### OneR algorithm

In [593]:
import pandas as pd
import numpy as np
import random
from sklearn.ensemble import RandomForestClassifier
from sklearn.metrics import accuracy_score, precision_score, recall_score
from sklearn.neighbors import KNeighborsClassifier
import matplotlib.pyplot as plt
import seaborn as sns
import copy

In [594]:
X_train = pd.read_csv("X_train.csv", sep = ',')
y_train = pd.read_csv("y_train.csv", sep = ',')
X_test = pd.read_csv("X_test.csv", sep = ',')
y_test = pd.read_csv("y_test.csv", sep = ',')

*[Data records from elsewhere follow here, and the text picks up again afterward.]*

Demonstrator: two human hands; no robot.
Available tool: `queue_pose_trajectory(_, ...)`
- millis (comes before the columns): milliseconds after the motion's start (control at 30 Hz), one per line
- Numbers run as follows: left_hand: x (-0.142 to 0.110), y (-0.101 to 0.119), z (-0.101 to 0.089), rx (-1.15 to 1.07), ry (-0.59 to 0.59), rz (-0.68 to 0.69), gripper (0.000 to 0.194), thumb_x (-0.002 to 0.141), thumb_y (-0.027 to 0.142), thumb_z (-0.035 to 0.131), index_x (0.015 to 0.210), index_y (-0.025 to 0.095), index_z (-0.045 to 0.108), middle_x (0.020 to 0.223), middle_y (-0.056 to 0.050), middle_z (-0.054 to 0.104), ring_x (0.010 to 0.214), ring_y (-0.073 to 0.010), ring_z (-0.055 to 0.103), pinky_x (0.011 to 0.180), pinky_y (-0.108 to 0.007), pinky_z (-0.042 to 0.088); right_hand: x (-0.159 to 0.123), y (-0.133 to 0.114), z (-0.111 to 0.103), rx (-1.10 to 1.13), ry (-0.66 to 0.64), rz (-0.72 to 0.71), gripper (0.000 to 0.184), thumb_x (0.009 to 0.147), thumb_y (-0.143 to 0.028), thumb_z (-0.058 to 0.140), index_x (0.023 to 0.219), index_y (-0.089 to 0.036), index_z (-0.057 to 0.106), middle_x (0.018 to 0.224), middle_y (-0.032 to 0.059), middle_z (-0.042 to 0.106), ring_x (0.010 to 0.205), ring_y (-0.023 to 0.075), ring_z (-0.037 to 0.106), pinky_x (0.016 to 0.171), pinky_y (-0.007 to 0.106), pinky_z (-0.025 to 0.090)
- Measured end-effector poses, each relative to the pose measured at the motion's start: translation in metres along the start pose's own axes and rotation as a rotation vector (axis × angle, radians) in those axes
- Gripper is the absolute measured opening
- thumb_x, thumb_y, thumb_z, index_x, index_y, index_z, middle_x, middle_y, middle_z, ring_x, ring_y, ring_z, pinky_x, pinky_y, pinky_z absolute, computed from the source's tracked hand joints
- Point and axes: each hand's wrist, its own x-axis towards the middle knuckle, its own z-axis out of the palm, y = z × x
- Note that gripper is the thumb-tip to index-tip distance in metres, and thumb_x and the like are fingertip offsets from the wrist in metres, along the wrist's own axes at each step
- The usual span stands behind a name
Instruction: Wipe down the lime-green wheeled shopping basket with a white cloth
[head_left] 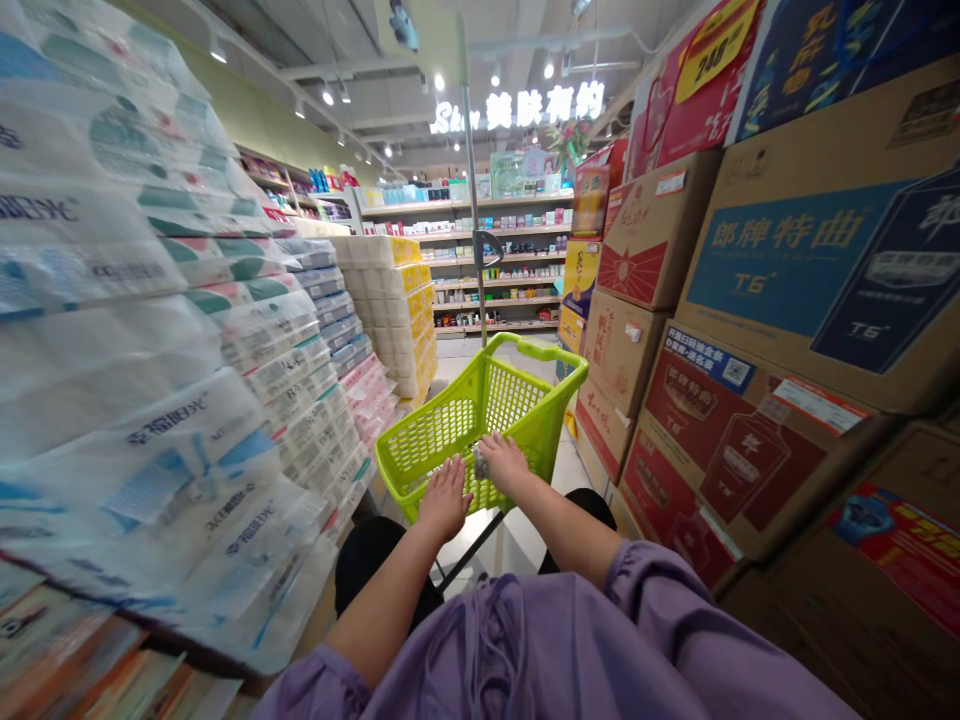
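A lime-green shopping basket [537, 350] with perforated walls stands in front of me on a dark wheeled frame, its inside showing no goods. My left hand [445, 498] lies at its near edge, the fingers stretched out and close together. Beside it, my right hand [504, 464] reaches over the near side with its fingers partly bent. A small grey item [480, 462] shows at the thumb side of the right hand and seems held there; its kind is too small to make out. The hands cover part of the near rim.
Plastic-wrapped tissue packs [202, 480] rise on the left, with yellow-and-white paper packs [386, 300] farther on. Stacked cardboard boxes [810, 250] line the right. A metal pole [471, 160] stands beyond the basket, before stocked shelves [457, 235]. Pale floor [450, 355] runs between.
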Motion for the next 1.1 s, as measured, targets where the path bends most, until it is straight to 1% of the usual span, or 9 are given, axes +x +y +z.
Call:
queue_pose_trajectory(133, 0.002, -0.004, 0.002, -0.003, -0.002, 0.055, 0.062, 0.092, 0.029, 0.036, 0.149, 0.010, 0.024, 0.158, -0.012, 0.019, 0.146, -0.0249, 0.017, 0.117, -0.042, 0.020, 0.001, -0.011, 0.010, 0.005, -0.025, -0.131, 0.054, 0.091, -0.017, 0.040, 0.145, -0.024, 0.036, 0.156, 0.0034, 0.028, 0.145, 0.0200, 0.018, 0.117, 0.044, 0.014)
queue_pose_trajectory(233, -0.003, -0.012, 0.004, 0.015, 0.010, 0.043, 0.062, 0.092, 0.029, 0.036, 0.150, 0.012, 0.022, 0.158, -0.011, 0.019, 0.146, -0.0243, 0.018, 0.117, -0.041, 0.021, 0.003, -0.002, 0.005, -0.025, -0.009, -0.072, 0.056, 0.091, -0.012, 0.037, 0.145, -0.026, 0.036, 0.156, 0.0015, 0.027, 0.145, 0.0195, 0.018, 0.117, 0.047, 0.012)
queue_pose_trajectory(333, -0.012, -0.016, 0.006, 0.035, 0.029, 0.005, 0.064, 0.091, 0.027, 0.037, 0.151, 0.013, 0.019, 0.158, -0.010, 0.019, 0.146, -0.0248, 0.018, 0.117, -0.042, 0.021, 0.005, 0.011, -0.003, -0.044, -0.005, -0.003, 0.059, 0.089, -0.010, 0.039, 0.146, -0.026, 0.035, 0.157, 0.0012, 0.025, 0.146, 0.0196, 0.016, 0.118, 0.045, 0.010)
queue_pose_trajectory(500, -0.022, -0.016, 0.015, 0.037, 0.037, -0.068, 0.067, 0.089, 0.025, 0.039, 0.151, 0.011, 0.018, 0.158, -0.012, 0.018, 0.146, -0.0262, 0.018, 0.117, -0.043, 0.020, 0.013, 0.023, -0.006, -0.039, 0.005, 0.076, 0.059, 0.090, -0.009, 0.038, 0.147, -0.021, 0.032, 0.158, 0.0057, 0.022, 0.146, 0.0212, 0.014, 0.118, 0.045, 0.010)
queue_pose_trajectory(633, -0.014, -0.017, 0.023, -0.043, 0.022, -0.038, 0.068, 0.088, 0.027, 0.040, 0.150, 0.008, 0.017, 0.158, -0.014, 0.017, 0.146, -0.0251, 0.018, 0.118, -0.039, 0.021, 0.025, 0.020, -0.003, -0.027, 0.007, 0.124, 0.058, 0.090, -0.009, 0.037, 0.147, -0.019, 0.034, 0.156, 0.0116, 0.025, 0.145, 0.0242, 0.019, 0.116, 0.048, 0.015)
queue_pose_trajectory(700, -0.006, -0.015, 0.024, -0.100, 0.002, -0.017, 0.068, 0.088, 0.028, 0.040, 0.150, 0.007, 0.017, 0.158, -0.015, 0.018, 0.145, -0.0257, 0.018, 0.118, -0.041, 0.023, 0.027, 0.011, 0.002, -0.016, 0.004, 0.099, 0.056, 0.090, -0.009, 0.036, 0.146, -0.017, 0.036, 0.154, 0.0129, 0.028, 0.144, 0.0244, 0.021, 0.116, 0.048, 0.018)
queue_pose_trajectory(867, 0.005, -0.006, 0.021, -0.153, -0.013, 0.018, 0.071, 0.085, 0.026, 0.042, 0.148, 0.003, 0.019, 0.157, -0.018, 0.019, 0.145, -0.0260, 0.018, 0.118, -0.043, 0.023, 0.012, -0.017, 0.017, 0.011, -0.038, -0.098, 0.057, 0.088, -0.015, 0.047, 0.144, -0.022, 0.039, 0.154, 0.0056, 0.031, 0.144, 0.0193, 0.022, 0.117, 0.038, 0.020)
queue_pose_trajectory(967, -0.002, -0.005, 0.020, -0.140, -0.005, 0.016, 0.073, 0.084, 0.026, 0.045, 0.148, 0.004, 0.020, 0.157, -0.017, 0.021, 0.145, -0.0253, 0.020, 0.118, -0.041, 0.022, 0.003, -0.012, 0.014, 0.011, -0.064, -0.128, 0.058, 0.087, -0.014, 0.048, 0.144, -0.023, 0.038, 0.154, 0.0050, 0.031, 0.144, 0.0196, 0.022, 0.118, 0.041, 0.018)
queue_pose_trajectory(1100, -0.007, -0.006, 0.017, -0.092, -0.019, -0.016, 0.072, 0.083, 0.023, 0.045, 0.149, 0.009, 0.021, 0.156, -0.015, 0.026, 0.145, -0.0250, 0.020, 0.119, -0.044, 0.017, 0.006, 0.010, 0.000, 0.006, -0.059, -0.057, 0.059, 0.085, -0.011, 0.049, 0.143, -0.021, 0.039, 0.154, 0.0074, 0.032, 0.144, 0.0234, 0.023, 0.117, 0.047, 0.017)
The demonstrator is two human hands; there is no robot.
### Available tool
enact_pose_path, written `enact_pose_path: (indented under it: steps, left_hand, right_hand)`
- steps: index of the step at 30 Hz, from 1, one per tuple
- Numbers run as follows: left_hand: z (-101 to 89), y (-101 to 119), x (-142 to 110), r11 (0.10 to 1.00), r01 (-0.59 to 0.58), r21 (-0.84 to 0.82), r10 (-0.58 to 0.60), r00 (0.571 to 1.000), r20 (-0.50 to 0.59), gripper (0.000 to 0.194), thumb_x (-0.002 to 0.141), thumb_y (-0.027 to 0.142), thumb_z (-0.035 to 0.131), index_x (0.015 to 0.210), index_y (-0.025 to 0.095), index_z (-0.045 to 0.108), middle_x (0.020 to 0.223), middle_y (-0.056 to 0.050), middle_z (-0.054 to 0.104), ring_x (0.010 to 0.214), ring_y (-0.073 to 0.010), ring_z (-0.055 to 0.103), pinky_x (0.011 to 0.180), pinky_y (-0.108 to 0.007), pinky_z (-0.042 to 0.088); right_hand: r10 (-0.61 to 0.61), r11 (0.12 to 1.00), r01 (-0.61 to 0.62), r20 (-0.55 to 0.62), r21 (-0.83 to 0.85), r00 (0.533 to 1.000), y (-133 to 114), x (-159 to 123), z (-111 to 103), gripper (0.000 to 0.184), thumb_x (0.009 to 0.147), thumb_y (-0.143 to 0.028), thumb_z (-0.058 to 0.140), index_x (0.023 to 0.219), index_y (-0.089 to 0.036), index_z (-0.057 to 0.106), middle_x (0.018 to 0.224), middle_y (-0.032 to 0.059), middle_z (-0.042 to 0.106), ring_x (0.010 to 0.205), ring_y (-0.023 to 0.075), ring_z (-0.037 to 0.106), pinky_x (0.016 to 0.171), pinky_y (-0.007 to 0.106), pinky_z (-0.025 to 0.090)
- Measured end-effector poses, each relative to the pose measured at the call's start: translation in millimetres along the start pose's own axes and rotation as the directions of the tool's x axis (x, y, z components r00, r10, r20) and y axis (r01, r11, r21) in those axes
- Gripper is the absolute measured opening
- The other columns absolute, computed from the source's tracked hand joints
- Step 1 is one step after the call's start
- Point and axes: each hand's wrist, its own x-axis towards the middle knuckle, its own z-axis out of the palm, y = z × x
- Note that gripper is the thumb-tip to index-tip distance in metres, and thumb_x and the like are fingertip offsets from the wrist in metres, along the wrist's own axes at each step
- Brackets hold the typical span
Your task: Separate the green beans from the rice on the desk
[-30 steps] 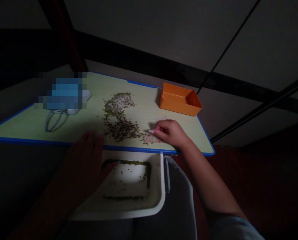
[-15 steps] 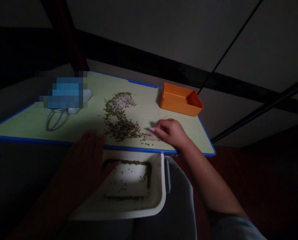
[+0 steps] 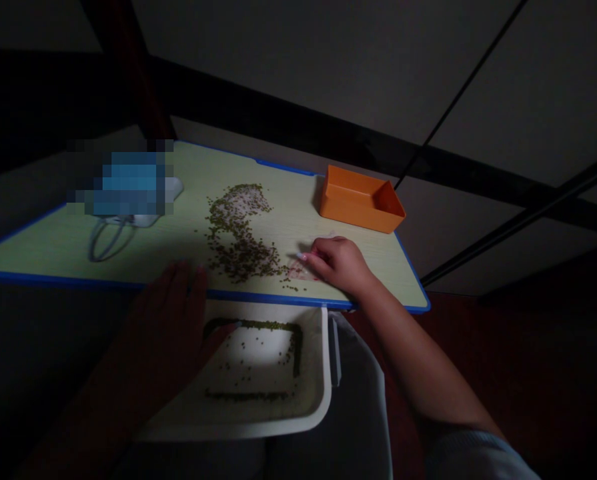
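Observation:
My right hand (image 3: 341,265) rests on the pale table top, fingers curled in and thumb pointing left. What it holds, if anything, is hidden. Under and beside it lies a thin, clear, pinkish sheet or bag (image 3: 301,270), its exact kind unclear. To its left spreads a pile of small greenish-brown beans or seeds (image 3: 245,259), with paler grains mixed in at the far end (image 3: 243,200). My left hand (image 3: 173,313) is dark, fingers stretched out at the table's front edge and thumb over the white tub (image 3: 324,380). More of the green seeds (image 3: 271,325) line the tub's floor edges.
An orange open box (image 3: 355,212) stands at the table's back right. On the left sits a white device with a looped cable (image 3: 95,243), beside a blurred-out blue patch (image 3: 131,183). A blue rim (image 3: 393,309) edges the table. Behind it rises a wall of pale panels.
The whole view has shifted very slightly. Both hands, the seeds and the box look the same as before.

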Motion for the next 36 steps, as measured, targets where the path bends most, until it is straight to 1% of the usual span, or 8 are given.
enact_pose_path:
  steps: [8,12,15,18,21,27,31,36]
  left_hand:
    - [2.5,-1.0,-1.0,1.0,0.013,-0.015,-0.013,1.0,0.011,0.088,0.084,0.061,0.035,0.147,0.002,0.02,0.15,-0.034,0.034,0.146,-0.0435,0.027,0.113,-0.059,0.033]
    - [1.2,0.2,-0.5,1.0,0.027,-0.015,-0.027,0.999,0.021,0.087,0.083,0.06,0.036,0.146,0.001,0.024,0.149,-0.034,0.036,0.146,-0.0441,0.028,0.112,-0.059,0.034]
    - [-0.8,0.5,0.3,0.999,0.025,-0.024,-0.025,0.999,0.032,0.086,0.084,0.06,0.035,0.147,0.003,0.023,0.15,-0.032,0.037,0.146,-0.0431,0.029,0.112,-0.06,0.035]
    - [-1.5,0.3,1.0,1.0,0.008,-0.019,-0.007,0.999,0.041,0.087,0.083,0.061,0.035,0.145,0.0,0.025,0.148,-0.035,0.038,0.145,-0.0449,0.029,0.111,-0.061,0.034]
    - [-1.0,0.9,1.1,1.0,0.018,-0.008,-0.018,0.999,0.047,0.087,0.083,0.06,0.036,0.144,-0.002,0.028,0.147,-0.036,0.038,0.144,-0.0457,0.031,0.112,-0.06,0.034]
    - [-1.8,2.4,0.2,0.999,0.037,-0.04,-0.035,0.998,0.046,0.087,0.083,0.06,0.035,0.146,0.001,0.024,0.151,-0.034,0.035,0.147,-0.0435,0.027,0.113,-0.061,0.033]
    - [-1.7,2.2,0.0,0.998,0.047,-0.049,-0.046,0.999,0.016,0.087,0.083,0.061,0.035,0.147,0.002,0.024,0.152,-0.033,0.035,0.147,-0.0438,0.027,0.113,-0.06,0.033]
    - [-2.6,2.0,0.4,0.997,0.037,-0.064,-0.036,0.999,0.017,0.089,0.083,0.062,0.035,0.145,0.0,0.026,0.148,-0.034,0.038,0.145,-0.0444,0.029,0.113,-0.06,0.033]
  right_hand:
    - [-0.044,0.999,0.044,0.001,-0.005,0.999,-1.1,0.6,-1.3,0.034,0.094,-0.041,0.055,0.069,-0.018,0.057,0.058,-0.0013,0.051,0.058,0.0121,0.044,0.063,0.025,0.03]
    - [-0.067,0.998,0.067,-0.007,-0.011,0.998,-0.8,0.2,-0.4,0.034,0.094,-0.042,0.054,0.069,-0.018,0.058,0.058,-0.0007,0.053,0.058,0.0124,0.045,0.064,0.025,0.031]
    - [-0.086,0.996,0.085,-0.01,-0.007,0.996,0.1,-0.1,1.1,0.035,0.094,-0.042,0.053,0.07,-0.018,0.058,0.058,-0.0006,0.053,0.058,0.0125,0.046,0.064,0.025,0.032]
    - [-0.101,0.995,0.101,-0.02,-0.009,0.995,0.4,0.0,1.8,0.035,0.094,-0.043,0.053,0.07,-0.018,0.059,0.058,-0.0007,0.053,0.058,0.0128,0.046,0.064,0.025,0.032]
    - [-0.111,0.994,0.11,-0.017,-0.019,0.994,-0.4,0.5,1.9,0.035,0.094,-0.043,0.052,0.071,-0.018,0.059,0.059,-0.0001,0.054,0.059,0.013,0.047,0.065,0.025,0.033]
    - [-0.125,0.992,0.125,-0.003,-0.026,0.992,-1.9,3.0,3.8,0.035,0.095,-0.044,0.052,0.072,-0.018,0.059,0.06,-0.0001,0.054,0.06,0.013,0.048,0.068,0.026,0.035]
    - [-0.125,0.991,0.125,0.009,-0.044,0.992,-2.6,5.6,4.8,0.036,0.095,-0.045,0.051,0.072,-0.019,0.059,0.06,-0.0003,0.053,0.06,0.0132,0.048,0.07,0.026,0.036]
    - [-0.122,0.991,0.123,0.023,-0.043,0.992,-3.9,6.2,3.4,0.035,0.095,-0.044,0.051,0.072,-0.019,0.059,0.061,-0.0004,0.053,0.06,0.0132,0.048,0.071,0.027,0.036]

merged_train_data = pd.concat([X_train, y_train], axis=1)
train_data = merged_train_data

merged_test_data = pd.concat([X_test, y_test], axis=1)
test_data = merged_test_data

In [595]:
oneR_train_data = train_data.copy()

In [596]:
def get_predictor_value(dataframe, column, predicted_variable):
    split = (dataframe[column][dataframe[predicted_variable] == 0].mean() + dataframe[column][dataframe[predicted_variable] == 1].mean())/2
    group = dataframe[dataframe[column] > split].groupby(predicted_variable).size()
    left = 0
    right = 0
    if len(group) > 1:
        if group.get(0, 0) > group.get(1, 0):
            left = 1
            right = 0
        else:
            left = 0
            right = 1

    return split, left, right

In [597]:
def oneR(train_data, column, data, predicted_variable):
    train_data.loc[train_data[column] < data[0], 'temp'] = data[1]
    train_data.loc[train_data[column] >= data[0], 'temp'] = data[2]
    accuracy = accuracy_score(train_data[predicted_variable], train_data['temp'])
    precision = precision_score(train_data[predicted_variable], train_data['temp'], zero_division=1)
    recall = recall_score(train_data[predicted_variable], train_data['temp'])
    total=(accuracy + precision + recall) / 3
    
    return [accuracy, precision, recall, total, train_data]

In [598]:
predicted_variable = 'ack'

best_accuracy = 0 
for column in oneR_train_data.columns:
    if column == predicted_variable:
        continue
    data = get_predictor_value(oneR_train_data, column, predicted_variable)
    accuracy_values = oneR(oneR_train_data, column, data, predicted_variable)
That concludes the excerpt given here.